Background
Emily Howland was born at Sherwood, Cayuga County, New York, on November 20, 1827. She was the only daughter of Slocum and Hannah (Tallcot) Howland. Her grandparents had been prominent among the Quaker pioneers who settled the eastern shore of Lake Cayuga some thirty years earlier. Her father was a man of many interests, owning several farms and engaging in the wool and grain trade on the lake. The community observed strict Quaker discipline and discussed in meeting the evils of war, intemperance, and slavery. Women took free part in the discussions and some would buy no goods produced by slave labor.
Education
Emily Howland was sent to good local schools and then to Miss Grew's school for girls in Philadelphia. At sixteen she was at home again, still studying and reading whatever came her way.
In 1926 she received and honorary Litt. D. degree from the University at Albeany, SUNY, the first woman to have this honor conferred upon her from this institution.
Career
Her father took the National Anti-Slavery Standard and she agonized over slavery. Finally, in 1857, she went to Washington to teach in Miss Miner's normal school for colored girls. During the Civil War she helped organize the Freedman's Village at Camp Todd for refugee slaves, nursing through a smallpox epidemic and teaching school day and night.
After the war, her father bought for her a tract of land in Northumberland County, Va. Thither she transported destitute families and there she boldly opened a colored school, visiting later neighboring districts and starting other schools. Her own school she supported for fifty years until the state of Virginia took it over. Her interest spread rapidly to colored schools throughout the South and to other educational institutions. Many of these she visited and to all she became a generous and understanding friend.
In 1871 she helped found the Sherwood Select School (later the Emily Howland School) in her native village and in 1882 she assumed financial responsibility for it, erecting a new building and taking its teachers into her own household, an arrangement which she maintained until 1927, when she relinquished the school to the state.

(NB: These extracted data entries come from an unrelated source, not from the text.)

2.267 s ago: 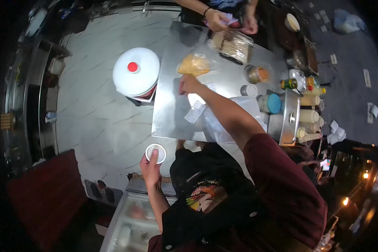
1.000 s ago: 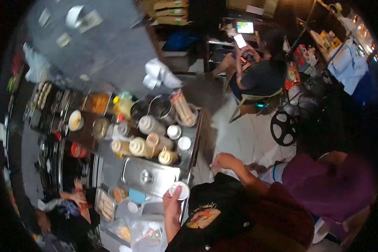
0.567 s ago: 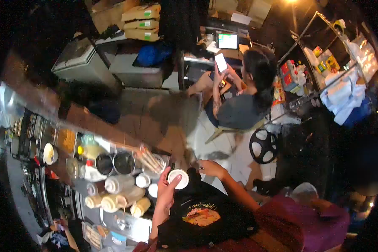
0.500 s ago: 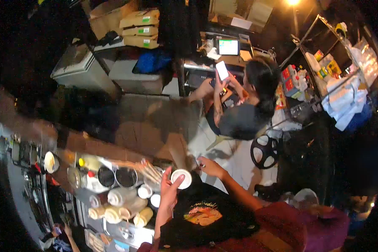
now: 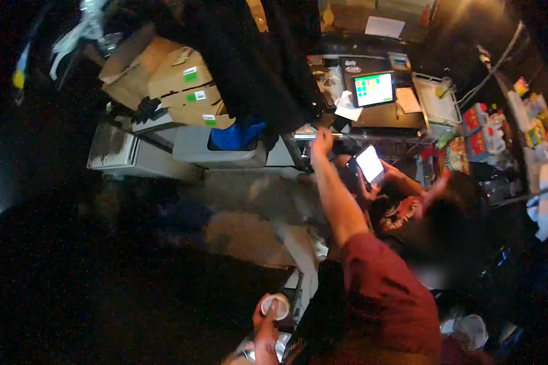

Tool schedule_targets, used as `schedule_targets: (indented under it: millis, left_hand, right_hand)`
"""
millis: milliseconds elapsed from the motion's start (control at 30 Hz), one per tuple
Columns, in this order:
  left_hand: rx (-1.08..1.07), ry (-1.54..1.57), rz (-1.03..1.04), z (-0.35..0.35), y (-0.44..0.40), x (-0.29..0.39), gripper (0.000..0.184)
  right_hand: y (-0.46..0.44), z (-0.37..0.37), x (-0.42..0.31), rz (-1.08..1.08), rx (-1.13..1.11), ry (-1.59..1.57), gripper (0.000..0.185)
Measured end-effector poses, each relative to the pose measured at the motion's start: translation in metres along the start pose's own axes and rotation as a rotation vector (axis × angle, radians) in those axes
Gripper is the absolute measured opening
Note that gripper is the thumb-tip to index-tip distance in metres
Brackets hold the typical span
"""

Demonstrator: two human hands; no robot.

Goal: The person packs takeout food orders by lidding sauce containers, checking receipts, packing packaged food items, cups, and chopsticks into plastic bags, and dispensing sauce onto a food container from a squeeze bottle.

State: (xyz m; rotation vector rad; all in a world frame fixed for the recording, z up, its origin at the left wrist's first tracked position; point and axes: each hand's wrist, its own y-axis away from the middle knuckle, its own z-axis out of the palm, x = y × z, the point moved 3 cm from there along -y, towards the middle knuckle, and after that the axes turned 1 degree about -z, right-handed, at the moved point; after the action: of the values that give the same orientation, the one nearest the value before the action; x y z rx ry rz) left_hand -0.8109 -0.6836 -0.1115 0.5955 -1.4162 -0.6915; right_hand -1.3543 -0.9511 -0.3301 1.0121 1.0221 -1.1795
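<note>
Floor (image 5: 225,188) shows grey and blurred through the middle of the frame, leaving open room left of my right forearm; the lower left is too dark to read. A dark desk (image 5: 377,120) fills the upper right, its metal edge (image 5: 307,137) facing me. Another person (image 5: 444,225) is below it at right. At centre left is a white box (image 5: 119,146), its inside hidden, and beside it a grey bin (image 5: 192,152) with a blue bag (image 5: 231,135) on top. Cardboard boxes (image 5: 189,94) with green labels are stacked above. Red-labelled jugs (image 5: 476,131) crowd the right; I can't tell what they contain. A lit tablet (image 5: 374,89) stands on the desk. My right hand (image 5: 323,143) is up at the metal edge, fingers curled; I can't tell whether it grips anything. My left hand (image 5: 266,321), bottom centre, grips a small white tub (image 5: 278,305), thumb across its round top; its contents are unreadable. The other person's phone (image 5: 369,159) glows right of my forearm.
</note>
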Motion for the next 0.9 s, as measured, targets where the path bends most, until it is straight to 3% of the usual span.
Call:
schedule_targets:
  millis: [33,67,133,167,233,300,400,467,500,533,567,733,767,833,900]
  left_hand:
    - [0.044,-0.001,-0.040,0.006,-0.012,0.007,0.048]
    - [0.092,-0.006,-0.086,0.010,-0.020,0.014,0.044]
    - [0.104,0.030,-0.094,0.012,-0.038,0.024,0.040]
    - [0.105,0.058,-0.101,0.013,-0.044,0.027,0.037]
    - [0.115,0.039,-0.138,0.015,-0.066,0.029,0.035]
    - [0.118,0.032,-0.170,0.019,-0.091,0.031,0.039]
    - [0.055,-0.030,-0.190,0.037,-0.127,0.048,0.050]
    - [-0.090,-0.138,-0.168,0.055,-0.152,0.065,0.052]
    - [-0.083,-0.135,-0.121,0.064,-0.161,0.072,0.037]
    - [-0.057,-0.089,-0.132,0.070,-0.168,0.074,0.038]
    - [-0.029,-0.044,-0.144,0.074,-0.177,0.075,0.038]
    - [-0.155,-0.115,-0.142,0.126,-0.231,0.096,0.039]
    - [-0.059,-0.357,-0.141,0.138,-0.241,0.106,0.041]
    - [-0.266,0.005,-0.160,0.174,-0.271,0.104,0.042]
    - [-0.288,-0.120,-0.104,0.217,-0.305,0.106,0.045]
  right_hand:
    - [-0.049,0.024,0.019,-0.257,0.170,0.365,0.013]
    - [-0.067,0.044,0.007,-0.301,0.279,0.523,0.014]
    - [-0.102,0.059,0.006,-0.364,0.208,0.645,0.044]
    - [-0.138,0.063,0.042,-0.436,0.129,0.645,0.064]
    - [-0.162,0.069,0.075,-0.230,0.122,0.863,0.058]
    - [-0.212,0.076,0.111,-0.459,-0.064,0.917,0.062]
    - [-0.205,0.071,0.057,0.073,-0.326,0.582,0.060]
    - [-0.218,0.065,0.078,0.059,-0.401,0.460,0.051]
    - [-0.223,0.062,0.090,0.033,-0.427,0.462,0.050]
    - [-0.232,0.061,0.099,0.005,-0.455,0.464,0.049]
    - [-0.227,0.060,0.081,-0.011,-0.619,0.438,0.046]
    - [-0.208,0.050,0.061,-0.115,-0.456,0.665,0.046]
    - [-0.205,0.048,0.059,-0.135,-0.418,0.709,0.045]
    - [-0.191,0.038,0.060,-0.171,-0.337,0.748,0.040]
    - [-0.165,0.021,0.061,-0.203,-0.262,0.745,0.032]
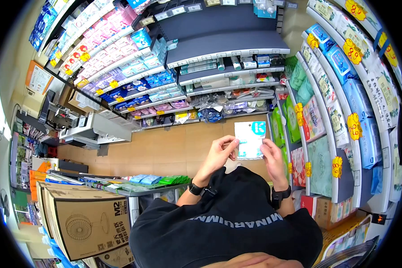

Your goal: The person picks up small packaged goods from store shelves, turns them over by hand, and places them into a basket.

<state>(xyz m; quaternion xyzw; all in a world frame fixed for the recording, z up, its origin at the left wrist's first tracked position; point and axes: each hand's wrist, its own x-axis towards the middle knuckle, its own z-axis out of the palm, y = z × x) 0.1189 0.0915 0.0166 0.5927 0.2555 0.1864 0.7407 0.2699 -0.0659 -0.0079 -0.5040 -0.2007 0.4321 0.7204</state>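
Observation:
A flat white and teal packet with a large letter K on it is held up in front of the chest. My left hand pinches its left edge between thumb and fingers. On the opposite side, my right hand grips the lower right edge. Both wrists wear black bands, and the packet's printed face is turned toward the camera.
Shelves of packaged goods stand ahead, with more shelving close on the right. At the lower left are a fan carton and a rack with blue and green packs. Tan floor lies between.

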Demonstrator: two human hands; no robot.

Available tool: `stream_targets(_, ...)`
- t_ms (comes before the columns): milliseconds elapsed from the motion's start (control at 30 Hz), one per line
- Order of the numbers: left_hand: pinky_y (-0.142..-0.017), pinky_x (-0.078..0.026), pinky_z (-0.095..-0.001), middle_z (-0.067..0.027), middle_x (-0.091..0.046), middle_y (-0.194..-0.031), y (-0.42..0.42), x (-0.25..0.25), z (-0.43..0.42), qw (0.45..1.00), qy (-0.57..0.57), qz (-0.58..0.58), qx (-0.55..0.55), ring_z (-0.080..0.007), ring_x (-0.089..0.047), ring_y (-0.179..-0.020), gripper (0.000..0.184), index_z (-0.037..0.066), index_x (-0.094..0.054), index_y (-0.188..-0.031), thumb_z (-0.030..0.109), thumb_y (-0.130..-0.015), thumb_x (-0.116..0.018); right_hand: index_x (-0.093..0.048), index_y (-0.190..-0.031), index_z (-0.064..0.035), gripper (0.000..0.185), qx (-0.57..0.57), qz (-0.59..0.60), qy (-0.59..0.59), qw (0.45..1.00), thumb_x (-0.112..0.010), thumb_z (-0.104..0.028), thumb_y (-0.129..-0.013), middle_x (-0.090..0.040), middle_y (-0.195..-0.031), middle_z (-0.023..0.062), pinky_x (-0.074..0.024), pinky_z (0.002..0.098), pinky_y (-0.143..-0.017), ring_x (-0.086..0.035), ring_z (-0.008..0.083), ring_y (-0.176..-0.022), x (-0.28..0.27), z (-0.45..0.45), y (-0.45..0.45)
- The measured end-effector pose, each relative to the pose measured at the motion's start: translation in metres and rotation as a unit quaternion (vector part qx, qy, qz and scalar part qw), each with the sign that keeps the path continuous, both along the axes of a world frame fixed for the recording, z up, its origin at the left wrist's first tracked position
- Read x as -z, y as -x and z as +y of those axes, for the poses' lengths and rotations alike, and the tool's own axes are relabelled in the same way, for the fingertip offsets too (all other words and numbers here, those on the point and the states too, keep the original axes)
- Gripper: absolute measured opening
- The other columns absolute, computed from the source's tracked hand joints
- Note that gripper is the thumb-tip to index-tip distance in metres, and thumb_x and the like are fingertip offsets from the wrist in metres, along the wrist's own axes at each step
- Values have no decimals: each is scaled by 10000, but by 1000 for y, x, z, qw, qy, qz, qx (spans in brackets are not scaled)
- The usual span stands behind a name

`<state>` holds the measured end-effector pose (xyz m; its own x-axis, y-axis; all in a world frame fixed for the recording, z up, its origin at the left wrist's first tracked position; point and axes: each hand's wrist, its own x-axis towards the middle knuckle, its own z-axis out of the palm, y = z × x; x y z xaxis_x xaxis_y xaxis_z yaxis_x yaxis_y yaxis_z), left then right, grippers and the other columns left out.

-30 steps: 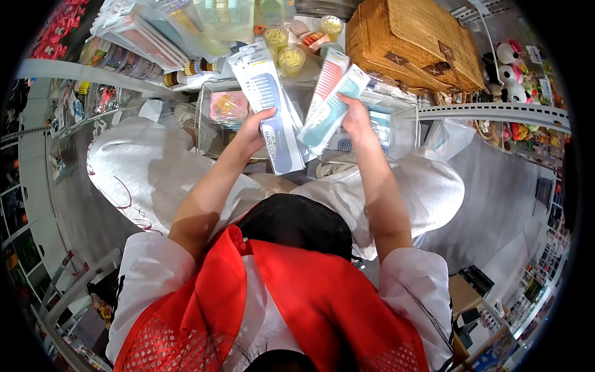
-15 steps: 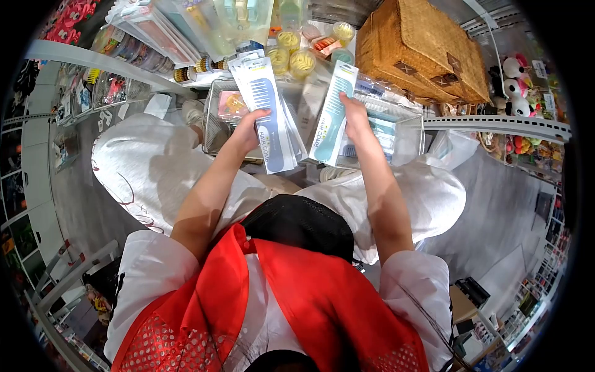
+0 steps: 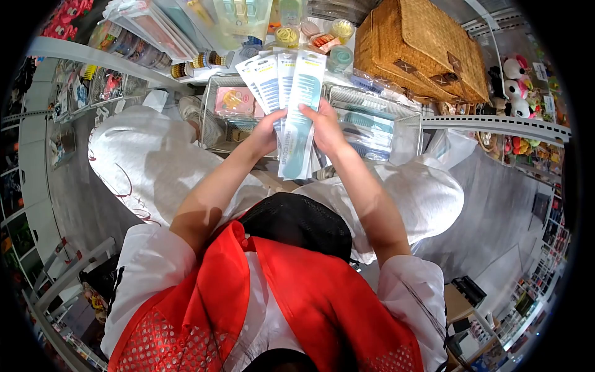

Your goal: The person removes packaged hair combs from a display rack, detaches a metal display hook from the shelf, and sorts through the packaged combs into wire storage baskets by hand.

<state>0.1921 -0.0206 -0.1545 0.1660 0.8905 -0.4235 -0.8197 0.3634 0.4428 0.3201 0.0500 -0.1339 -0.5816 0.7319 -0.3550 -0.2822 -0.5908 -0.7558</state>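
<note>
Crowded shelving (image 3: 496, 124) and a grey floor (image 3: 483, 192) surrounded the person. Centrally, above two wire baskets (image 3: 408, 127), was a fan of hair comb packs (image 3: 300, 133), their long axes running away from the body, hanging tabs at the far end. The front pack, a teal one, was nearly straight, its top leaning slightly right; those behind it splayed leftward at the top. At least four could be counted, and overlap hid any others.

Both hands were partly closed on this bunch. The left hand (image 3: 266, 133) gripped the left edge, its thumb near mid-length; the right hand (image 3: 325, 129) held the right edge, its thumb on the teal pack's face and its other fingers mostly hidden behind. Both forearms reached forward and converged on the packs.

Of the baskets, the left one held pink packages (image 3: 232, 100), and the right one held more comb packs (image 3: 369, 124) lying flat, too overlapped to count. Beyond them were one wicker case (image 3: 421, 49), to the right, and one teal tub (image 3: 339, 57). One red vest (image 3: 322, 291) covered the person's torso.
</note>
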Motion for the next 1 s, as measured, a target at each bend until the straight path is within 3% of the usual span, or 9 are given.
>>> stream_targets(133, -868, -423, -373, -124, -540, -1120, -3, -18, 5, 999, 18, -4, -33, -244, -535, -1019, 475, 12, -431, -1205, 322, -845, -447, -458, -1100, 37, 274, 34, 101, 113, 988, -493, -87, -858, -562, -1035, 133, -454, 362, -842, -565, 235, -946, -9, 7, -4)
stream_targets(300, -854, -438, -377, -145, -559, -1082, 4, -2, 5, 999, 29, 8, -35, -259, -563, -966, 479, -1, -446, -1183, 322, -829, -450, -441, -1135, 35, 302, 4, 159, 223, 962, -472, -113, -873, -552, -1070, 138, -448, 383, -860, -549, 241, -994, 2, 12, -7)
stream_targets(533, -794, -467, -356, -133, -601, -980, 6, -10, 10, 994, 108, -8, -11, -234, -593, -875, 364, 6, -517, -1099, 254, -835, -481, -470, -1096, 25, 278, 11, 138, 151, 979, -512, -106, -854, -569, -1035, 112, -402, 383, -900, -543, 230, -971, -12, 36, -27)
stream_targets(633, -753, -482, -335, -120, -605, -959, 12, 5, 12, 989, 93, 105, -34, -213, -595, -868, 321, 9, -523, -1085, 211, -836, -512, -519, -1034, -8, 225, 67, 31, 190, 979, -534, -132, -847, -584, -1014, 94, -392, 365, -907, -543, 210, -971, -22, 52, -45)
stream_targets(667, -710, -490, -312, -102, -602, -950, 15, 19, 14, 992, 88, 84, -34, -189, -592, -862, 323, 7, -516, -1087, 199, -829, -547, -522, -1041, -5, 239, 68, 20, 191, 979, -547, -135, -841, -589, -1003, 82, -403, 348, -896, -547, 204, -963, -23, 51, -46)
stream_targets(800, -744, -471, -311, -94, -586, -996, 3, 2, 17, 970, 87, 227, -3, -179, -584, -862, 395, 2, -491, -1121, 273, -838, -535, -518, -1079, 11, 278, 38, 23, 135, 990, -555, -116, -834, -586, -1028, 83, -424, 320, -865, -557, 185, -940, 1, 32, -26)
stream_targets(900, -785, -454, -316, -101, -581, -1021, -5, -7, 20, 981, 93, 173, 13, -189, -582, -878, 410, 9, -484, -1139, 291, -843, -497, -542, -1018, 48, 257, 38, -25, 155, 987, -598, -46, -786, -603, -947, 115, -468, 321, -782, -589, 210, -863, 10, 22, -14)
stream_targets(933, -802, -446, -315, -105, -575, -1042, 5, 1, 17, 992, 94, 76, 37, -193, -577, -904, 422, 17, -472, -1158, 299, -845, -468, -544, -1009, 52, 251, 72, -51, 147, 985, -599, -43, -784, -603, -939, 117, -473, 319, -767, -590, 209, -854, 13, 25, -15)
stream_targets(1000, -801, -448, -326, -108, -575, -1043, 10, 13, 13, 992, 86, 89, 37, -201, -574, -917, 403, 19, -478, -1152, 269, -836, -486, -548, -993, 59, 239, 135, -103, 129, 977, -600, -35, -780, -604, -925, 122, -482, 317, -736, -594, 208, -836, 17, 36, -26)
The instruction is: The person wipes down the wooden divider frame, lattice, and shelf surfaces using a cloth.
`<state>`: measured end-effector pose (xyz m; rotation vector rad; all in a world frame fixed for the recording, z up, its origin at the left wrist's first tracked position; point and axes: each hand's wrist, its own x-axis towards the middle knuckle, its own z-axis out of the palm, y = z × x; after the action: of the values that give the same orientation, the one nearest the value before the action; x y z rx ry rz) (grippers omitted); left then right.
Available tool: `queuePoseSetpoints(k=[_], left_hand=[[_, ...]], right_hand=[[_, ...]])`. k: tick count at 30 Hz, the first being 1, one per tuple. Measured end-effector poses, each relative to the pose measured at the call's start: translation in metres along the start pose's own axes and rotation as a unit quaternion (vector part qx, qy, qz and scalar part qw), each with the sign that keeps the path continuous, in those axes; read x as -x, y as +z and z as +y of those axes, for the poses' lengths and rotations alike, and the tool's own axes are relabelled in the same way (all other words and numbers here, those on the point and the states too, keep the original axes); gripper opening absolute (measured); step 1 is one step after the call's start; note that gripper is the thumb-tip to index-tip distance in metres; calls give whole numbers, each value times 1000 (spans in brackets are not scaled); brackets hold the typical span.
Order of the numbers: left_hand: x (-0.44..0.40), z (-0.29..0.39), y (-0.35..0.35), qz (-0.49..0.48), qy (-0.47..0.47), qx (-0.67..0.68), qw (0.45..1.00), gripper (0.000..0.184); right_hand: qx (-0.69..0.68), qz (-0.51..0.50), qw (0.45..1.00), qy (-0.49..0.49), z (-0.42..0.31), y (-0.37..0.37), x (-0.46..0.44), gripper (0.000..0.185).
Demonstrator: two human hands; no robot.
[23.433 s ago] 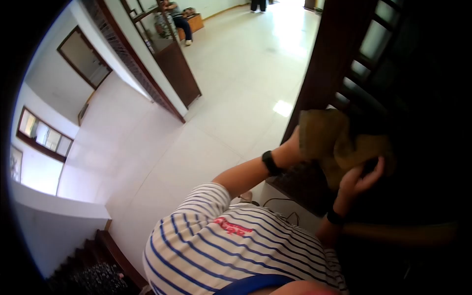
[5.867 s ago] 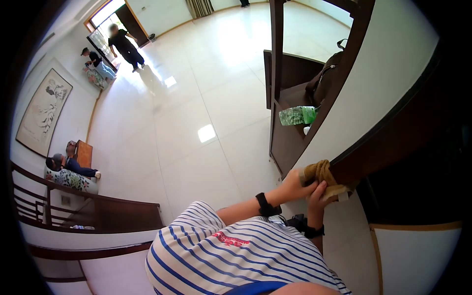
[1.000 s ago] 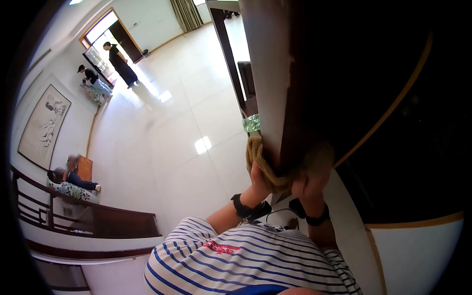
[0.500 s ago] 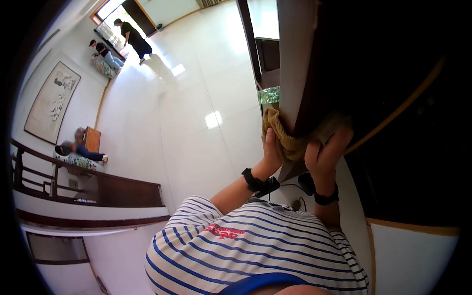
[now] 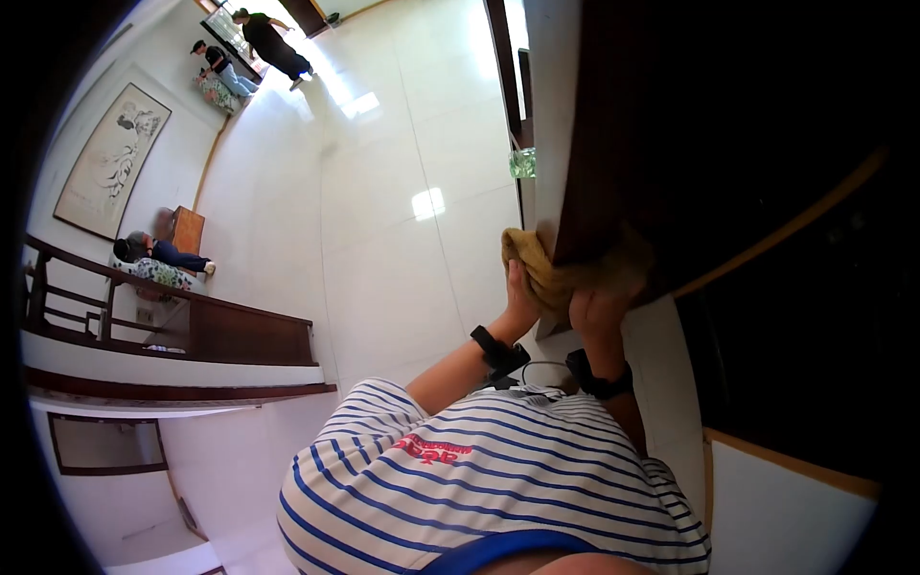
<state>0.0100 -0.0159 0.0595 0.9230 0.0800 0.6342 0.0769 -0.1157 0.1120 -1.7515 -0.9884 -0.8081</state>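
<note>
A brown-yellow cloth [image 5: 548,282] is wrapped round the edge of a dark wooden frame [image 5: 599,163] that ends a pale wall. My left hand [image 5: 520,299] grips the cloth on the pale side, thumb up. On the dark side, my right hand [image 5: 601,311] presses the cloth against the wood with its fingers bent; their tips are hard to see in shadow. Both wrists wear black bands.
A green clear bottle [image 5: 522,163] lies on a shelf beyond the frame. Two people [image 5: 273,45] [image 5: 222,67] are near the far doorway; another person [image 5: 158,251] sits by a floral stool [image 5: 165,275]. A dark wooden partition [image 5: 249,333] stands at left.
The view has shifted, and the cloth and both hands appear slightly lower and further left than half a second ago. Both hands stay on the cloth. The standing person at the doorway has changed posture.
</note>
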Motion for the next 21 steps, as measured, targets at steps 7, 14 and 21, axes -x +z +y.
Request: queuePoseSetpoints(k=[7, 14, 21], left_hand=[[4, 8, 8, 78, -2, -29, 997, 44], [8, -28, -10, 184, 166, -432, 867, 75], [45, -44, -32, 67, 231, -709, 663, 65]], right_hand=[[-32, -58, 997, -33, 16, -5, 4, 35], [-23, -199, 979, -28, 41, 9, 55, 28], [-26, -252, 967, 6, 59, 6, 99, 24]])
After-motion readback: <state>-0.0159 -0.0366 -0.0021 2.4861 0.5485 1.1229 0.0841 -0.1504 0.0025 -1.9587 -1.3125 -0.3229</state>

She had then been patron, teacher, or director in thirty schools. She had ardor to spare for other causes and a gift for terse and forcible speech. She took part in temperance agitation and other enterprises for social betterment and in her last years she was a tireless champion of international peace. From 1891 until her death she was a director of the Aurora National Bank.
Religion
She deplored the asceticism of her Quaker youth, choosing to attend a Unitarian church whenever it was possible.
Membership
For years she was president of the county Woman's Suffrage Association and coworker with Susan B. Anthony and Anna H. Shaw in the general suffrage movement.
Personality
She was genial and humorous, loved travel, flowers, and gaieties.